As soon as you sit down you can have a pair of Khanom Tuay for Bt29, the original sweet-slightly-salty of coconut-milk custard treat. Irresistible, they don’t stick around for long.
Four pals who share a love of food put together Thong Smith. Atchara Burarak co-founded the popular iberry Group, as well as Kub Khao Kub Pla and Cafe Pla. Her partners here are her husband, Rojanin Arthayukti, COO and director of iberry Group, actress Intira Dangchamroon and Karn Kittivech, the chef.
“We’re all nuts about Thai-style boat-noodles,” says Karn.
“It started simply with the idea of just making a great bowl of noodles, taking the time to create a balanced and aromatic broth infused with aromatics like galangal, cilantro, lemongrass, pickled garlic, and so on.
“Then we added more, premium ingredients and essentially created the perfect bowl of noodles,” he says.
Among the many temptations on the menu is Thong Smith Ribeye Noodle (Bt529) with sliced Australian wagyu, braised shank and tendon in fabulous spicy soup.
Nam Tok Wagyu Thong Smith (Bt329) has sliced Australian wagyu round, beef meatballs, braised shank and tendon. There’s also Ox Tongue (Bt229) with beef meatballs, sliced beef, braised shank and tendon. Other premium ingredients include liver and tripe. The spicy soup has three levels of hot – one to three fiery stars – and you can opt out of spicy soup altogether.
“Using premium ingredients is the key,” says Karn. “We go to the spice market together to find the best herbs – we use more than 15 types of herbs in the broth, Thai and Chinese, and simmer it for eight hours to get the right aroma and intense, authentic flavour.
“We also took time to find the right supplier of thin noodles, but the best are egg noodles made with traditional techniques so the noodles are soft but still have some bounce. The beef, chicken and pork are all premium grades, such as wagyu and ribeye and Kurobuta pork.
“It takes a day to simmer the ox tongue with herbs over very low heat to get the best quality, because we don’t want to lose any of the tasty fat before it’s sliced up. The stewed beef and pork are really tender too, so they melt in the mouth.”
Steamed wontons with Sichuan chilli sauce
Sliced Kurobuta Pork (Bt179-Bt259) has braised pork and liver, accompanied on the side if you like with pork balls, sliced pork, boiled morning glory, extra noodles or rice for another Bt20 to Bt60.
The prices will demonstrate that the good old days of cheap boat-noodles are behind us. But, on the other hand, who can resist all these dishes, or others like Grilled Beef or Pork Balls (three skewers for Bt119), Crispy Pork Fat (Bt50), Fried Crispy Pork and Shrimp Wontons (Bt100) and Steamed Wontons with Sichuan Chilli Sauce (Bt129).

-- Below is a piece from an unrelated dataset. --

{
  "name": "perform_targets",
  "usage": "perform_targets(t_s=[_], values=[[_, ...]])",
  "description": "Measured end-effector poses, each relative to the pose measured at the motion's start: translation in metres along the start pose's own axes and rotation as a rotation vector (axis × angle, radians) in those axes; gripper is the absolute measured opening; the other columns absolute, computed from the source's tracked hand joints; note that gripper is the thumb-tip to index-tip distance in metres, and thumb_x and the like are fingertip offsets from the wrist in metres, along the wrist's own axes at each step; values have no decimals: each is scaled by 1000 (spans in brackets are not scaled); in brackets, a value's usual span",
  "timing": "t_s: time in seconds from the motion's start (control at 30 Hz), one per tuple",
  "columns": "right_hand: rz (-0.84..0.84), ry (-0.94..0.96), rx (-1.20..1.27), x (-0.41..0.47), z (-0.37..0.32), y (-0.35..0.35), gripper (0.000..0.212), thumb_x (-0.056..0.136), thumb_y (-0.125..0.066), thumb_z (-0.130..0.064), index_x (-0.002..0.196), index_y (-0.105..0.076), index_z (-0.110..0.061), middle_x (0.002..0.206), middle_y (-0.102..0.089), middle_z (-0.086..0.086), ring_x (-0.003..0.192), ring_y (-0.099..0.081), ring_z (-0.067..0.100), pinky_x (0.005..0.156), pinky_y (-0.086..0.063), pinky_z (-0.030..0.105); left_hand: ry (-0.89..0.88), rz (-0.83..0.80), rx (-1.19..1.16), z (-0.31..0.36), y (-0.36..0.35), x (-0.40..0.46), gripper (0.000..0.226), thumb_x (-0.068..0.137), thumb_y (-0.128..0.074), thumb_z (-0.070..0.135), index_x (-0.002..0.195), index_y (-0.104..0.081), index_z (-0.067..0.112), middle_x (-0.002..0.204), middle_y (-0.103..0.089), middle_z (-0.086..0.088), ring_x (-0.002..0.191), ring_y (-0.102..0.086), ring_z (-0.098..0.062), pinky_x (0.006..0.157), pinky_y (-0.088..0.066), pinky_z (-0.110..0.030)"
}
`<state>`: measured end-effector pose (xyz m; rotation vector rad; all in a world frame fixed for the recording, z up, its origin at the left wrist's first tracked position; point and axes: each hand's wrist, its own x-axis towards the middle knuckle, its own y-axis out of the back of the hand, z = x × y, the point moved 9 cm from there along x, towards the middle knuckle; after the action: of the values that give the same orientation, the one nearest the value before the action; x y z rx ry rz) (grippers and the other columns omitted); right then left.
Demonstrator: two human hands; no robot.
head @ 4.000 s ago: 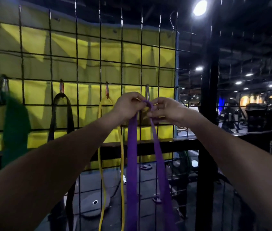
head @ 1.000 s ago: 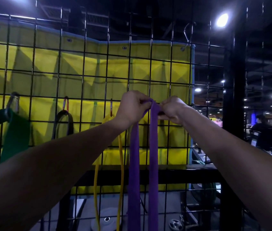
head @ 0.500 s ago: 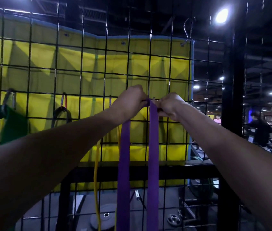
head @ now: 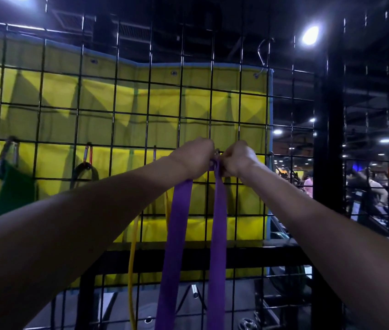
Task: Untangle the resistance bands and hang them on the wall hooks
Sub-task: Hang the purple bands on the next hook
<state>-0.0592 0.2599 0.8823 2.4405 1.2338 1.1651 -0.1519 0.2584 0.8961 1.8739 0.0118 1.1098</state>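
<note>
- Wire grid panel point(head: 114, 98) — black mesh, upright, filling most of the view; a yellow tarp point(head: 164, 110) hangs behind it.
- Purple band point(head: 217, 222) — wide flat loop, its top bunched at a small metal clip point(head: 217, 152) on a grid wire right of the panel's middle; two strands drop side by side past the bottom edge of the view.
- Left hand point(head: 194, 158) — fingers curled, gripping the top of the purple band from the left, just beside the clip.
- Right hand point(head: 237, 158) — fingers curled at the band's top from the right, nearly touching the left hand; whether they pinch the band or the clip cannot be told.
- Yellow band point(head: 132, 270) — thin, hanging left of the purple strands, its upper part hidden by the left forearm.
- Black band point(head: 85, 171) — on an orange carabiner point(head: 88, 154), left of the panel's middle.
- Green band point(head: 5, 184) — broad, hanging near the panel's left edge.
- Bare S-hook point(head: 263, 53) — near the panel's upper right corner.
</note>
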Motion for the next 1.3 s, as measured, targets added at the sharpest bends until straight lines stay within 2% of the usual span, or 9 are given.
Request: perform_targets(t_s=[0.23, 0.37, 0.5, 0.6, 0.8, 1.0, 1.1, 1.2, 1.3], values=[[-6, 38, -15, 6, 4, -1, 25, 88, -62, -19, 94, -67, 5, 95, -69, 23, 86, -67, 34, 82, -57, 48, 36, 64, -68, -3, -8, -5, 19, 91, -53, 16, 97, -65, 2, 83, -46, -6, 88, -60, -29, 66, -39, -31], [-8, 70, -59, 8, 4, -1, 26, 88, -62, -22, 93, -67, 3, 86, -65, 17, 76, -57, 25, 69, -50, 37, 52, 122, -86, -5, -19, -13, 21, 93, -51, 18, 104, -62, 4, 98, -54, -10, 90, -57, -25, 67, -36, -27], [-28, 74, -51, 7, 4, -1, 25, 90, -61, -27, 81, -62, -3, 66, -55, 8, 68, -52, 23, 58, -42, 28, -19, 134, -8, 1, -26, -21, 20, 93, -48, 11, 107, -63, 10, 116, -50, -11, 97, -59, -29, 79, -49, -34], [-32, 69, -25, 9, 5, -1, 27, 90, -60, -27, 82, -62, -2, 66, -54, 11, 68, -51, 23, 61, -42, 31, -57, 117, 65, 7, -29, -28, 24, 93, -46, 6, 112, -60, 12, 123, -46, -9, 96, -60, -30, 79, -51, -37], [-25, 81, 2, 11, 7, -1, 26, 89, -60, -26, 75, -60, -4, 73, -54, 16, 67, -49, 25, 64, -43, 36, -105, 113, 160, 14, -30, -36, 30, 93, -42, 3, 120, -53, 10, 128, -42, -10, 88, -60, -32, 65, -37, -31], [-7, 118, 140, 5, 15, -4, 32, 91, -59, -19, 59, -57, -12, 65, -57, 12, 63, -50, 24, 63, -43, 36, -89, 124, 80, 1, -34, -36, 26, 97, -43, 22, 116, -56, 10, 115, -47, -10, 91, -60, -29, 76, -50, -40], [-19, 128, 300, -2, 23, -5, 24, 91, -57, -11, 68, -64, -12, 70, -60, 12, 67, -52, 23, 68, -45, 37, -53, 166, -88, -5, -30, -38, 29, 95, -46, 29, 117, -58, 14, 112, -49, -6, 93, -56, -23, 76, -47, -34], [-41, 160, 365, -14, 32, -5, 12, 89, -58, -6, 92, -69, -3, 83, -63, 14, 75, -56, 20, 76, -47, 34, 8, 225, -241, -13, -31, -39, 29, 93, -49, 35, 113, -63, 19, 103, -51, -1, 89, -53, -16, 71, -43, -31], [-60, 148, 402, -20, 41, -4, 21, 85, -61, 2, 105, -66, -3, 77, -64, 12, 64, -60, 12, 67, -52, 23, 115, 254, -450, -20, -34, -36, 31, 91, -53, 35, 114, -64, 19, 92, -52, 0, 86, -52, -14, 78, -45, -31]])
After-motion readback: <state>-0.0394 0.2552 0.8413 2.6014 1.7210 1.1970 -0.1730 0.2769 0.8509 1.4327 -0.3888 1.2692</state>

At the end of the meal, to cool the tongue after its spicy revelry, Pandan Noodles with Coconut Milk and Glass Jelly and Longan Syrup are both excellent choices for Bt79.

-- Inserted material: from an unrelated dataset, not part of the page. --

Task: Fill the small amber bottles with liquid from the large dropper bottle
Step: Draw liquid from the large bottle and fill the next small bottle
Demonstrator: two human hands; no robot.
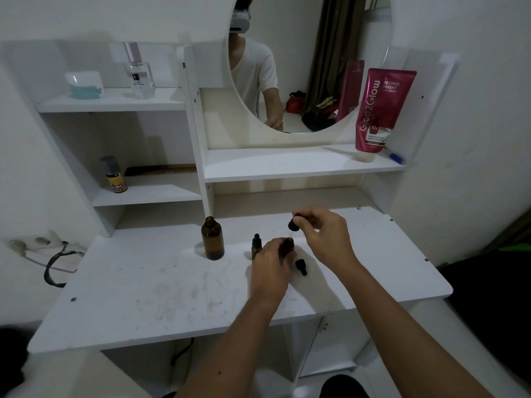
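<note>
Above the middle of the white tabletop [172,282], the right hand [324,234] pinches the black bulb of a dropper [293,224] between thumb and fingertips, its glass tube pointing down towards the open mouth of a small amber bottle [288,246]. That bottle stands upright just below, at about 7 o'clock from the dropper, and the left hand [271,268] curls its fingers round its body to hold it on the table. Whether liquid is in the tube or the bottle cannot be told.

Touching or just beside the left hand at 10 o'clock stands a second small amber bottle [255,246], upright, with its black dropper cap on. A loose black dropper cap [301,266] lies on its side at 4 o'clock from the held bottle, long axis running from 11 to 5 o'clock.

Further out at 9 o'clock stands the large amber bottle [213,238], upright and uncapped, with a dark level of liquid low in it.

On the shelf at 1 o'clock a pink tube [380,110] stands cap down, reading "Glad2Glow" and "RETINOL BRIGHT". At 10 o'clock sits a small spray can [114,175], higher up a clear perfume bottle [138,71] and a pale jar [85,84].
</note>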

Karn chuckles that, since the restaurant specialises in boat-noodles, the partners had a “headache” coming up with a name for the place. They gave up trying to fit ruea (boat) into it and went instead with Thong Smith.
“It means ‘expert’ and is homophone for the Thai word samrit, meaning ‘success’. And the name is rendered in an old-style font.
“Plus, since it would have been difficult and unfashionable to have a boat moored outside, we have a picture of a boat on the wall and chose dark wood for the chairs and tables and engraved the restaurant’s name on the bowls.”
RICH, SPICY, SCRUMPTIOUS
>> Thong Smith is on the seventh floor of the Helix Building at EmQuartier in Bangkok.
>> It’s open daily from 10 to 10.
>> Book a table at (02) 003 6226.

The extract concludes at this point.